You are viewing a plain text version of this content. The canonical link for it is here.

Posted to dev@lucene.apache.org by Matthew Denner <ma...@codemonkeyconsultancy.net> on 2005/02/07 17:56:30 UTC

Refactoring suggestion for query parsing and creation

Hi,

I have been working with Lucene for about a month now and I am really 
impressed by the work of the people involved.  I did, however, come across 
something that I thought my be better refactored: extending the QueryParser 
to add your own handling of various Query implementations.  So I had a go at 
introducing a QueryFactory interface that classes can implement to provide 
construction of these Query implementations, and then an instance can be 
passed to a QueryParser instance for it to use.  I have a patch that provides 
this if the developers of Lucene are interested but, because it is a quite 
dramatic change (it removes alot of deprecated methods which I was very 
worried about) I would prefer someone to take a look at it and see if they 
think it is worthwhile.

The reason I made this patch is that I wanted to deal with integer ranges for 
a particular field in my application and, like I said, extending QueryParser 
felt wrong to me (and took me almost a week to actually find!).  With the 
patch I write:

QueryParser parser = 
  new QueryParser(
    "description", 
    new StandardAnalyzer(),
    new SpecialQueryFactory(new QueryFactoryImpl()));

And my specialised QueryFactory implementation gets used during parsing.  The 
implementation of QueryFactoryImpl was created by moving those methods that 
created Query instances in the original QueryFactory into a separate class.  
I also created a MultiFieldQueryFactory implementation that takes the methods 
from MultiFieldQueryParser (effectively making it now redundant).

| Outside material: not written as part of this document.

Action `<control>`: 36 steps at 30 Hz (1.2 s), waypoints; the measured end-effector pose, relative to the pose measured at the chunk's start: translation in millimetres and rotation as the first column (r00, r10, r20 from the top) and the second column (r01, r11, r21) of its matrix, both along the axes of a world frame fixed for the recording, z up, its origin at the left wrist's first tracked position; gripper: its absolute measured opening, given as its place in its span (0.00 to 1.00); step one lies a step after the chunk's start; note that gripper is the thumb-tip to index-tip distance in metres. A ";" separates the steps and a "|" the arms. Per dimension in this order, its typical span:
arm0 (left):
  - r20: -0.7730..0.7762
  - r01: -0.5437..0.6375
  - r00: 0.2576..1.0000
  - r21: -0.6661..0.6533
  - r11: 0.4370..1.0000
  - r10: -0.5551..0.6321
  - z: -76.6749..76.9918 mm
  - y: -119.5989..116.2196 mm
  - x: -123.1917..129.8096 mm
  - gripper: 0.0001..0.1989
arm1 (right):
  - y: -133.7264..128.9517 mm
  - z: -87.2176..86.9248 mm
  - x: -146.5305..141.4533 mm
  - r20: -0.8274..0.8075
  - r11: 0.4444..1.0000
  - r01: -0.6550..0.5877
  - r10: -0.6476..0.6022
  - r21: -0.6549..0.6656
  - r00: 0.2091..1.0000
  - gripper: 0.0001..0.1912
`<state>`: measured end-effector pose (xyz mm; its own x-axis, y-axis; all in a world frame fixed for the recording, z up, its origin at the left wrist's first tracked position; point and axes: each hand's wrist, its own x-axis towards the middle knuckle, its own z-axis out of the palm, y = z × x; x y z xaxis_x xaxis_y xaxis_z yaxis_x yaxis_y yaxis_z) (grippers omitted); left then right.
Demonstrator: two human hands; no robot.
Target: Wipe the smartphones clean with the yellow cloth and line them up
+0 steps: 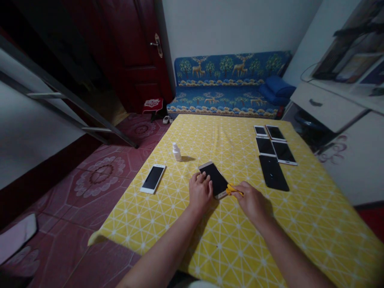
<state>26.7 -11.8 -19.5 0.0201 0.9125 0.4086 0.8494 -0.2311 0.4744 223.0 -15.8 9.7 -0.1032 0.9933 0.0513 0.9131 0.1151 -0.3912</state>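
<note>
A gold-rimmed smartphone (pixel 216 181) with a dark screen lies at an angle on the yellow patterned tablecloth in front of me. My left hand (pixel 200 191) grips its left edge, the fingertips curled over onto the screen. Pinched in my right hand (pixel 251 201) is a small yellow tool (pixel 233 189), whose exact kind I cannot make out. Its tip touches or sits right beside the phone's lower right corner. A white smartphone (pixel 153 179) lies to the left. Beyond it, a small white bottle (pixel 177 153) stands upright with its cap on.
Toward the right of the tablecloth (pixel 228 244) lie several more phones, among them a white one (pixel 285 153) and an all-black one (pixel 273 173). Behind the table is a blue patterned sofa (pixel 225 94). A white cabinet (pixel 354 160) stands at the right.
</note>
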 end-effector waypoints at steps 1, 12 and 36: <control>-0.013 -0.010 1.000 -0.006 1.000 0.010 0.4 -1.3 -0.6 0.15 | 7.9 -0.6 2.1 -0.002 1.000 -0.006 0.006 -0.003 1.000 0.10; -0.099 -0.015 0.995 0.021 1.000 0.017 -2.1 -11.4 2.4 0.11 | 80.3 -13.7 2.6 -0.029 0.999 0.024 -0.025 -0.029 0.999 0.12; -0.026 0.006 1.000 -0.003 1.000 -0.006 -11.4 -5.4 5.8 0.11 | 9.2 -16.8 -7.3 -0.017 0.993 -0.066 0.068 0.102 0.998 0.15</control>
<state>32.5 -17.2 -31.0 0.0364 0.9135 0.4052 0.8601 -0.2351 0.4528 215.7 -6.7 -7.1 -0.1671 0.9738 0.1541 0.8938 0.2156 -0.3933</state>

Personally I prefer the idea of composition over inheritance, in this 
circumstance, but I can understand why other people would not want this.

Anyway, if someone would like to see the patch (made against the HEAD of the 
Lucene CVS code) I can provide it; or you can tell me where to go!  Either 
way, Lucene has still made searching so much easier and I thank you.

Matt

---------------------------------------------------------------------
To unsubscribe, e-mail: lucene-dev-unsubscribe@jakarta.apache.org
For additional commands, e-mail: lucene-dev-help@jakarta.apache.org

Re: Refactoring suggestion for query parsing and creation

Posted by Erik Hatcher <er...@ehatchersolutions.com>.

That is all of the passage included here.